The ants are going way up in the tree.
I'm all for live and let live, but tree isn't terribly far from the house and they already tried, hopefully not successfully, to set up a satellite next in the garage.


----------



## golfandwoodnut (Jun 26, 2010)

If you cut it down and split it they will leave and you will have firewood.  They don't like being cracked out of their house and they will leave.


----------



## velvetfoot (Jun 26, 2010)

The tree is only about 8" or so in diameter, but it still looks pretty tall and it's leaning on another tree.
I'd actually prefer they became deceased, rather than relocate to another nearby tree or structure.


----------



## bpirger (Jun 26, 2010)

I live in the middle of the woods...I moved into the critter's territory.  I seem to constantly fight damned carpeter ants.  I had some white pine logs about 100' from the house, left over from my building the house.  The ants had made a huge nest inside the log.  Once I found them, I experiemted with them for a couple of weeks.

Every product I bought DID NOT WORK!  The baits.....I put many baits under the logs and looked every day.  The bait slowly disappeared...the ants did not.  The boarx powder:  I put powder...a lot of powder...under the logs and on the logs....they were white.  The ground was white.  And then over the next couple of days, there was a small pile of dead ants...as if they piled their dead.  But the vast majority just kept on working.  Funny to see many white ants walking all around!  The SpectraCide sprays, you know, kills on contact!  Did not kill on contact...though they didn't like it.

One day I drove to PA (I'm in NY) to buy the stuff you can't buy in NY.  Sprayed some ants...and they just kept going...though they seemed to move faster and wiggle for awhile, as if they are being burnt.  But then after a minute, they seemed to move on.  But I was spray happy and I had sprayed a lot, about 2 gallons worth!  The next morning I went out and looked and they were going nuts....then I noticed they were all across the yard, about 100 square feet or so, actively searching...towards the house.  So, the final battle had begun.  I took the chainsaw out and cut into the log.  I wish I had the picture here to post.  They had a true honeycomb structure about 2' long in the log.  Packed filed with huge larvae.   I then sprayed, literally poured the spray non-diluted on the honeycomb....they kept going.  So, since this HAD to end, I got a little gasoline.  Dumped it down the honeycomb (I had turn the log section upright), and BAM....instant death.   No fire, just the gas. I likely used one or two cups....about 50 cents tops.  Dead.
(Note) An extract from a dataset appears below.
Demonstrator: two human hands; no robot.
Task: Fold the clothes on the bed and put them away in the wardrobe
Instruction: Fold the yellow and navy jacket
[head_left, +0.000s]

Then I sprayed another gallon or two of the juice across the yard where they were....and they all appeared to die within a couple of hours.  You could stand there and literally watch them squirming/dancing from the stuff.

So perhaps the spray works....eventually...and in huge quantities.  

If you know where they are coming from, if I were you, I'd make SURE to kill that nest.  They swarm out looking....they have winged ants every now and then that fly off...wicked buggers.  If you have to drop the tree, drop it.  If you can somehow gas them in place and save the tree (is that possible?), try it.  Given that they are clearly in your structure, I wouldn't mess around with insecticides....I'd use gas.  No match.  Just gas.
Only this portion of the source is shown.